When asked once whether a spike in business would lead a company to hire more staffers and build out its infrastructure, the company’s chief executive replied, “You don’t build a church just for Christmas.” While hindsight is 20/20, this may have been good advice for the healthcare industry, which is going to grapple with a reduction in patient volume once the coronavirus pandemic is over, according to several published reports.
It is becoming increasingly clear that businesses, especially those in the healthcare industry, are never going to go back to the way things were and this changed landscape is going to be the name of the game when the coronavirus pandemic is finally over. For healthcare providers, that means patient volume that is somewhere between 90% and 95% of what it was before the pandemic hit, according to a study conducted by Strata Decision Technology. While it might not sound like much, a drop of a much as 10% in volume is not something that just can be absorbed into a company’s operations.

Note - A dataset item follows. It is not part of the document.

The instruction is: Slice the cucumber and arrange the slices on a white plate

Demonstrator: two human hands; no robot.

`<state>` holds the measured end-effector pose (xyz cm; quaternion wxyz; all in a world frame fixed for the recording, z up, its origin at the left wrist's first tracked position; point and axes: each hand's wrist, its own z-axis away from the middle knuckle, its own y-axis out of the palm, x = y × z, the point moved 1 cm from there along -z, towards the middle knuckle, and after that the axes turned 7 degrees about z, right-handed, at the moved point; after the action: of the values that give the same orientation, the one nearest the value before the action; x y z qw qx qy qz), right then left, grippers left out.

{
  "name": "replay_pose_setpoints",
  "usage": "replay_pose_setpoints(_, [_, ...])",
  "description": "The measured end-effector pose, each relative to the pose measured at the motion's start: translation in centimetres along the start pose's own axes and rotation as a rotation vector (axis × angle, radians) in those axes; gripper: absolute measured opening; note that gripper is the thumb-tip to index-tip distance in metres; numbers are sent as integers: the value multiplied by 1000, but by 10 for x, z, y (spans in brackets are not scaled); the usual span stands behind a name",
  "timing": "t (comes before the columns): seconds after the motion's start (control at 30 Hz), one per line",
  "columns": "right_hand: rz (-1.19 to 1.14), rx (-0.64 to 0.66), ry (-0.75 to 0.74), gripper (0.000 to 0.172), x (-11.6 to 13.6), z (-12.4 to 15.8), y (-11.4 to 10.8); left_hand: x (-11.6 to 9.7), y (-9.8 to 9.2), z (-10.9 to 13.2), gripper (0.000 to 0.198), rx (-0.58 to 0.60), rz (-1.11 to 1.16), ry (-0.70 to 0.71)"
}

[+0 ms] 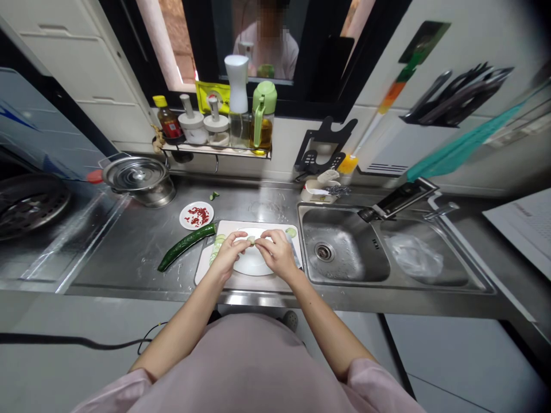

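Note:
Above a white plate [253, 267], my left hand [232, 252] and my right hand [275, 252] meet fingertip to fingertip. Both pinch a small pale green cucumber slice [251, 240], whose shape is partly hidden by the fingers. The plate rests on a light cutting board [235, 282]. Cut cucumber slices [217, 245] lie along the board's left side, partly behind my left hand. One more round slice [291, 232] is at the upper right corner. A knife blade [295, 250] shows beside my right hand, its rest covered. The long green cucumber [186, 248] lies left of the board.
A small white dish [197, 216] of chopped red bits sits behind the cucumber, with green end pieces [214, 195] nearby. Further left stands a lidded steel pot [146, 182]. The double sink [344, 244] borders the board's right. A seasoning rack [215, 150] hangs behind.

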<state>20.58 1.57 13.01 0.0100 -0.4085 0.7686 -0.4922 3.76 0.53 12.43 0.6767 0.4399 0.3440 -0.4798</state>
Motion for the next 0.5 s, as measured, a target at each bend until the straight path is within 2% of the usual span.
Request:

While many providers were caught off-guard by the pandemic, and many are still focused on managing themselves during the crisis, they need to also prepare themselves for the future, and that future clearly has fewer patients than the provider had in the past.
Outpatient volumes — which declined by 56% when the pandemic hit the United States in March — have rebounded, but inpatient volume and emergency room visits are still well below pre-pandemic levels, according to the study.
Lower patient volumes place more strain on a provider’s operating margins, which were already razor-thin to begin with. A drop in revenue means that providers will have to reduce expenses to offset the lost money coming in the door. Providers have furloughed staff or taken other measures to reduce expenses, but those are short-term band-aids and not the long-term solutions that are needed. And many of the short-term gains were eaten up by having to spend more in other areas, like personal protective equipment.
A drop in revenue means that healthcare providers are also going to have to optimize their bad debt collection and revenue cycle management operations, to collect as much as possible. This is even more important given the increasing number of individuals who are now without health insurance.
Nobody wants to be the grinch at this time of year, and with proper planning, nobody may have to.